Work required
Report, from the records below, every line where the word "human" appears.

Records provided

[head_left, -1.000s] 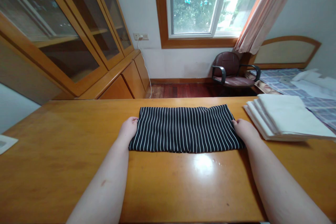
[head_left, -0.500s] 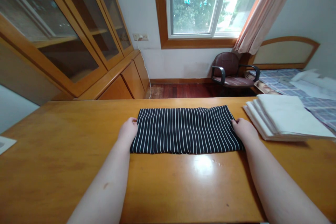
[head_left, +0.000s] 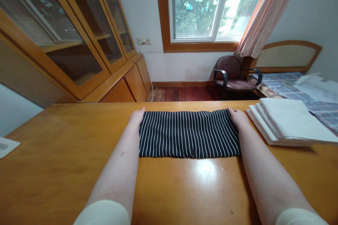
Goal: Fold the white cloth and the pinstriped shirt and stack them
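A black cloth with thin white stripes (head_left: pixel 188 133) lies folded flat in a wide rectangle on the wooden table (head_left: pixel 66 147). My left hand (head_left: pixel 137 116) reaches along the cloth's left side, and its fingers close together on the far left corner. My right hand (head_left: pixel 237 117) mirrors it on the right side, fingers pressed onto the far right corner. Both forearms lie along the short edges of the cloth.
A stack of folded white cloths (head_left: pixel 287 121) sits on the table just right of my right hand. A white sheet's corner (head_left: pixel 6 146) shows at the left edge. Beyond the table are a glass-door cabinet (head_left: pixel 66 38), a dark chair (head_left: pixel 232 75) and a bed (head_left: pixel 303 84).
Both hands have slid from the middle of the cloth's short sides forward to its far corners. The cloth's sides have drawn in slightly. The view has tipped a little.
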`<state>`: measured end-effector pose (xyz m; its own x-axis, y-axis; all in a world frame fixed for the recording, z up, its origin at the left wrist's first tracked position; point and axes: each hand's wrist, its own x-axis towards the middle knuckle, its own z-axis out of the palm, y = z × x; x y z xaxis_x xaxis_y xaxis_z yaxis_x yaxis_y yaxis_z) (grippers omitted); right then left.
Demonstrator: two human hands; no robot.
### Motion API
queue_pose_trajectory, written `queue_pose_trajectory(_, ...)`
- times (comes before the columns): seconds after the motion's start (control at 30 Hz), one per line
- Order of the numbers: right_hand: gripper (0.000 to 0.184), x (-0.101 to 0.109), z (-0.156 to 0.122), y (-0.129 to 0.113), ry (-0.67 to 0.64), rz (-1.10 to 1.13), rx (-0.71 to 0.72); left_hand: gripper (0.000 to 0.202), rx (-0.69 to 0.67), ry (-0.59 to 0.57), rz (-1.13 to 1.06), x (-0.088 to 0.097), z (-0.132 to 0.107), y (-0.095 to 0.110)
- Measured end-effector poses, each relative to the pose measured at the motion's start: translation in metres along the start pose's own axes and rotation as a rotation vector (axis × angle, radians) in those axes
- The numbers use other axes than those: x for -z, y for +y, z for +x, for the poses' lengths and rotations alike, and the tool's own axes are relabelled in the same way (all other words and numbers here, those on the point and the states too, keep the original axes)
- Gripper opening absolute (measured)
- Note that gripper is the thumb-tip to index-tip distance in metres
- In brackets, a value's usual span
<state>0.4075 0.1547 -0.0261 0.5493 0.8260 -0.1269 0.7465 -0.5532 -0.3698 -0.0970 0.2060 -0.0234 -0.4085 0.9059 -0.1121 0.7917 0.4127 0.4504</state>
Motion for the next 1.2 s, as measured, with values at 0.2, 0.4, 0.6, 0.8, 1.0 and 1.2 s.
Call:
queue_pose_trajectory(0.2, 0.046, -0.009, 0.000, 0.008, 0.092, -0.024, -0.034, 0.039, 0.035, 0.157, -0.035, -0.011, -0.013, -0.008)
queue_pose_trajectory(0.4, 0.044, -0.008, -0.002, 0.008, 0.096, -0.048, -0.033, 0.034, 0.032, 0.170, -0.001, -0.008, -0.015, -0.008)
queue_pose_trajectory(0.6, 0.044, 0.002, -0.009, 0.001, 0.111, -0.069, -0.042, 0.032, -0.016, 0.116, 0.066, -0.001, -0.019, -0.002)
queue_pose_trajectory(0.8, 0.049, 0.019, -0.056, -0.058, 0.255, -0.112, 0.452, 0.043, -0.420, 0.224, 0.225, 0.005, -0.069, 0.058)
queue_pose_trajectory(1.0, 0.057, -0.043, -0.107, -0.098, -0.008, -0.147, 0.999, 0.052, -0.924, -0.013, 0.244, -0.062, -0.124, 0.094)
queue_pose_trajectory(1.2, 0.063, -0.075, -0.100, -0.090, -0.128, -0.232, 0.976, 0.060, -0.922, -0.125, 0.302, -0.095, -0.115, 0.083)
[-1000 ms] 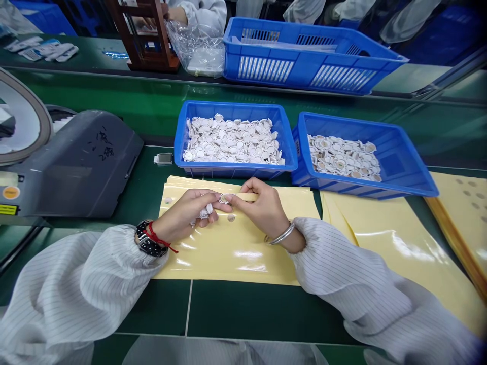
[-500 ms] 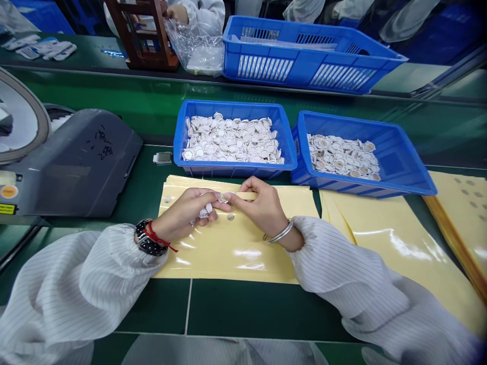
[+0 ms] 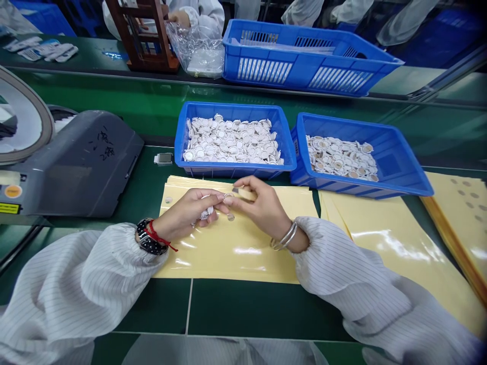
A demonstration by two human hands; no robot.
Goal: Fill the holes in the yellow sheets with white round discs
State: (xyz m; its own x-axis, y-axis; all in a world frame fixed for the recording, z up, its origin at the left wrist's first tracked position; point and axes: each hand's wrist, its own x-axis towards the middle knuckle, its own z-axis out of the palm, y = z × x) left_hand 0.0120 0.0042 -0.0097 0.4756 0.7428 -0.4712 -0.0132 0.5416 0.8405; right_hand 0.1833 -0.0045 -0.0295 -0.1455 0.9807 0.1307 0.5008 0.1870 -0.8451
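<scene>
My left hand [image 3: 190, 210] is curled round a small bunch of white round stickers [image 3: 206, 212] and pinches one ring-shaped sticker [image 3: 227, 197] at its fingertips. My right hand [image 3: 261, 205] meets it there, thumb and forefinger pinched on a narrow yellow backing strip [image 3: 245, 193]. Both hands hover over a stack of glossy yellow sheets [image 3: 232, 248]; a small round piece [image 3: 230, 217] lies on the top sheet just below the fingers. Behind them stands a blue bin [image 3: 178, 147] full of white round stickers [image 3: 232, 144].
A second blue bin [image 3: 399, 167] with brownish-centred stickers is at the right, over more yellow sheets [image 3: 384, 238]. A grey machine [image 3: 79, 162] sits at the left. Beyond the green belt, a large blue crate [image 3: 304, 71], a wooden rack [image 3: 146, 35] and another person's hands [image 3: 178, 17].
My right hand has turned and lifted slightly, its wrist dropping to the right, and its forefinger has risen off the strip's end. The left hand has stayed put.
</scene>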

Solution
Demonstrator: two human hands; no robot.
A demonstration by two human hands; no robot.

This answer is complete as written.